*Task to carry out*. Transcribe the records below exactly.

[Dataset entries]
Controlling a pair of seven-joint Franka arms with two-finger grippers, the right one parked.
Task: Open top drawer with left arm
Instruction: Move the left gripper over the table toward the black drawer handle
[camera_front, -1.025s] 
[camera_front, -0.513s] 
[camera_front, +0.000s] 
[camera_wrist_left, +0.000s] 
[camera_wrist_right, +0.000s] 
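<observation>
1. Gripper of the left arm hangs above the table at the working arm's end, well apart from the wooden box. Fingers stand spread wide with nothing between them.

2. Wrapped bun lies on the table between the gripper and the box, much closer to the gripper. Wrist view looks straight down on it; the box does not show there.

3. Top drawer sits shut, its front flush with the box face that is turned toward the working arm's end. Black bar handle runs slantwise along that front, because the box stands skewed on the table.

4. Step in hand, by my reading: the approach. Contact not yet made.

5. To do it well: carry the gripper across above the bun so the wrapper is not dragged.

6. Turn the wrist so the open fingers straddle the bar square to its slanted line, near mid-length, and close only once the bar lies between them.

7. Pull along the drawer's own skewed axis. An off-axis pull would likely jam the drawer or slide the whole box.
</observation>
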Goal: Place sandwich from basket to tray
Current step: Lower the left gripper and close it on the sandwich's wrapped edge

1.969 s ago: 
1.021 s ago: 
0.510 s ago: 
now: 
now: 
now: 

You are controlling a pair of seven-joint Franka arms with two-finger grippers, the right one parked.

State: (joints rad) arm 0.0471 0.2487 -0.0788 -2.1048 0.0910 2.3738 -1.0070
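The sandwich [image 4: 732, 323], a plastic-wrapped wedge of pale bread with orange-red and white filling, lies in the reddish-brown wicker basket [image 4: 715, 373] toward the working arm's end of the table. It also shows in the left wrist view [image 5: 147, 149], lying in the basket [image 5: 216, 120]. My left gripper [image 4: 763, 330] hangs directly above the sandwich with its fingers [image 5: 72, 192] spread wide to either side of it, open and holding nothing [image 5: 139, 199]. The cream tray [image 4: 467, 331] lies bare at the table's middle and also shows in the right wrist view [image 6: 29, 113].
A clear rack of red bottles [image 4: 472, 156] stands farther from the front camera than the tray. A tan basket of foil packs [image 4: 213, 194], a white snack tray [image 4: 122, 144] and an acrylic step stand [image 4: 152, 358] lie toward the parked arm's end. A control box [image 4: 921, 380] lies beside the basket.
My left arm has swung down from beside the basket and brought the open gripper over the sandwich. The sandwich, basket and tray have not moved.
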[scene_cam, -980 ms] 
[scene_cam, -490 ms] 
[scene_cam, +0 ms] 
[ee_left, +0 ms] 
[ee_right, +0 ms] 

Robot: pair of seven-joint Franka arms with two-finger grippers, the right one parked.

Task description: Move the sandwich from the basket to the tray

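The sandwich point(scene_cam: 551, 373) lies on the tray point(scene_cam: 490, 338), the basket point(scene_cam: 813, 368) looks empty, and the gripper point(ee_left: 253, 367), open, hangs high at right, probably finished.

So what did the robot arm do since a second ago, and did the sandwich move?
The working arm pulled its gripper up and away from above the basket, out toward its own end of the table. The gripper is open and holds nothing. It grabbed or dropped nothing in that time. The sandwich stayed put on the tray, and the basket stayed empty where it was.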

*Finished exercise*.
Controlling a pair of seven-joint Franka arms with two-finger grippers, the right one parked.
Task: Open top drawer with left arm
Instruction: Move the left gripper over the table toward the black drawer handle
[camera_front, -1.025s] 
[camera_front, -0.513s] 
[camera_front, +0.000s] 
[camera_wrist_left, +0.000s] 
[camera_wrist_right, +0.000s] 
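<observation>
1. Gripper of the left arm hangs above the table at the working arm's end, well apart from the wooden box. Fingers stand spread wide with nothing between them.

2. Wrapped bun lies on the table between the gripper and the box, much closer to the gripper. Wrist view looks straight down on it; the box does not show there.

3. Top drawer sits shut, its front flush with the box face that is turned toward the working arm's end. Black bar handle runs slantwise along that front, because the box stands skewed on the table.

4. Step in hand, by my reading: the approach. Contact not yet made.

5. To do it well: carry the gripper across above the bun so the wrapper is not dragged.

6. Turn the wrist so the open fingers straddle the bar square to its slanted line, near mid-length, and close only once the bar lies between them.

7. Pull along the drawer's own skewed axis. An off-axis pull would likely jam the drawer or slide the whole box.
</observation>
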Goal: Place sandwich from basket to tray
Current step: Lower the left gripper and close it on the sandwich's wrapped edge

1.969 s ago: 
1.021 s ago: 
0.510 s ago: 
now: 
now: 
now: 

You are controlling a pair of seven-joint Franka arms with two-finger grippers, the right one parked.

State: (joints rad) arm 0.0471 0.2487 -0.0788 -2.1048 0.0910 2.3738 -1.0070
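The sandwich [image 4: 732, 323], a plastic-wrapped wedge of pale bread with orange-red and white filling, lies in the reddish-brown wicker basket [image 4: 715, 373] toward the working arm's end of the table. It also shows in the left wrist view [image 5: 147, 149], lying in the basket [image 5: 216, 120]. My left gripper [image 4: 763, 330] hangs directly above the sandwich with its fingers [image 5: 72, 192] spread wide to either side of it, open and holding nothing [image 5: 139, 199]. The cream tray [image 4: 467, 331] lies bare at the table's middle and also shows in the right wrist view [image 6: 29, 113].
A clear rack of red bottles [image 4: 472, 156] stands farther from the front camera than the tray. A tan basket of foil packs [image 4: 213, 194], a white snack tray [image 4: 122, 144] and an acrylic step stand [image 4: 152, 358] lie toward the parked arm's end. A control box [image 4: 921, 380] lies beside the basket.
My left arm has swung down from beside the basket and brought the open gripper over the sandwich. The sandwich, basket and tray have not moved.
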[scene_cam, -980 ms] 
[scene_cam, -490 ms] 
[scene_cam, +0 ms] 
[ee_left, +0 ms] 
[ee_right, +0 ms] 

Robot: pair of seven-joint Franka arms with two-finger grippers, the right one parked.

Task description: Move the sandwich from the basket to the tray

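The sandwich point(scene_cam: 551, 373) lies on the tray point(scene_cam: 490, 338), the basket point(scene_cam: 813, 368) looks empty, and the gripper point(ee_left: 253, 367), open, hangs high at right, probably finished.

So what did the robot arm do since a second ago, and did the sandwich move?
The working arm pulled its gripper up and away from above the basket, out toward its own end of the table. The gripper is open and holds nothing. It grabbed or dropped nothing in that time. The sandwich stayed put on the tray, and the basket stayed empty where it was.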

The answer has been given, and the exercise is done.